A concept popular in Distributed Systems. Merkle Tree is a binary tree used for easy search and secure verification of data in time optimal and with low space for large datasets.
Each leaf has a cryptographic hash of blocks of data, so an actual block of data is available at the leaf nodes. A non-leaf node hash is formed by the combination of leaf nodes(i.e. child node) as shown below :
- git -> To manage commits and files together and quickly find out something under got changes it uses Merkle tree. As soon as the file changes, the hash change occurs and hence the hash pointer also gets changed, which helps git know that change has been occured. To show the actual changes that we see in the file something similar to the Longest Common Subsequence algorithm seems to be used.For example, the hashes stored in yourprojectfir/.git/object . To see use: ls -la .git/objects. thereafter every commit, there would be a new hash located along with the commits of new hashes. https://initialcommit.com/blog/git-bitcoin-merkle-tree
- DynamoDB: Merkle Trees are important to handle transient failures.
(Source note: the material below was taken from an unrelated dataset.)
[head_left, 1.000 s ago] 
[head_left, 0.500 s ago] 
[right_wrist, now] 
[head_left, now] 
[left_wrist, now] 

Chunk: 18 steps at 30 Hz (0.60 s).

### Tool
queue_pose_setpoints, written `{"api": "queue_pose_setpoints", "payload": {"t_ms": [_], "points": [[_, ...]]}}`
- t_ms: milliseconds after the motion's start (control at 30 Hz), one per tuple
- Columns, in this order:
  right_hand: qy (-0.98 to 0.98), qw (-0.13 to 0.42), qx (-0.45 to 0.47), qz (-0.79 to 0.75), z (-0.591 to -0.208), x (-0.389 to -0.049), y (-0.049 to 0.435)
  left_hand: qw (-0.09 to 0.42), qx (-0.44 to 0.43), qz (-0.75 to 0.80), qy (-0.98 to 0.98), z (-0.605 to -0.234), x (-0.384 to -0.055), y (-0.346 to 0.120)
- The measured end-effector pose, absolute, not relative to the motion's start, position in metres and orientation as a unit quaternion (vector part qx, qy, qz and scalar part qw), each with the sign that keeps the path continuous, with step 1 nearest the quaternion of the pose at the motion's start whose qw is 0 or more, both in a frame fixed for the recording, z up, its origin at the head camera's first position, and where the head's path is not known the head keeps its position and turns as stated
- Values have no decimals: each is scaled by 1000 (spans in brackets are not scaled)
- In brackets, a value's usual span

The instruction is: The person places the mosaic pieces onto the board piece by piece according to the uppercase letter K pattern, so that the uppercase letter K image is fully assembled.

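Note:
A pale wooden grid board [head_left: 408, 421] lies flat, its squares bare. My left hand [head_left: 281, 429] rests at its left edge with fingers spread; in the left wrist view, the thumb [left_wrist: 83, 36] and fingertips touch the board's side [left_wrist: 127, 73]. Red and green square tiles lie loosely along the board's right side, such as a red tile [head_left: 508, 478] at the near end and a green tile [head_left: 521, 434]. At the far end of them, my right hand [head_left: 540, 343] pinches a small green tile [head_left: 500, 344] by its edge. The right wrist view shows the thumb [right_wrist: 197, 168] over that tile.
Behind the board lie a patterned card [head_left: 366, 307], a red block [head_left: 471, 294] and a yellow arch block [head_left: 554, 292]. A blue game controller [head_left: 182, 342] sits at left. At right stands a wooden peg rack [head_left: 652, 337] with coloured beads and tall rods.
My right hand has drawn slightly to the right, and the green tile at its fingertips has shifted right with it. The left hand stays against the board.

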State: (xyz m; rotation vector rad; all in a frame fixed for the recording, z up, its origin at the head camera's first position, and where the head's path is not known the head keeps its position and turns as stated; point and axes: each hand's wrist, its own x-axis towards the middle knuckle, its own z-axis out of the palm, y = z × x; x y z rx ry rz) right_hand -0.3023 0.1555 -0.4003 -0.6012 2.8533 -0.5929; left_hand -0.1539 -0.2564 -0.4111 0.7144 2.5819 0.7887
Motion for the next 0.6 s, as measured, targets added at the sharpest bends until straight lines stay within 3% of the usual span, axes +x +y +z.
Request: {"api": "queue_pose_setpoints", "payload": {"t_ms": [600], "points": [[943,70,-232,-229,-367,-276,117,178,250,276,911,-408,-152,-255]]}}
Each node maintains its own Merkle tree for the range of is assigned to. So when a failure occurs to some node, the request is rerouted to another node with that key range, and the operation(eg: update) gets performed. Hence when the node gets alive again, to maintain the consistency among data through the use of Merkle trees by comparing the hashes and going down in a consistent manner towards the leaf, to sync with actual data. This will help to reduce the number of iterations to copy since now only changed data will get transferred.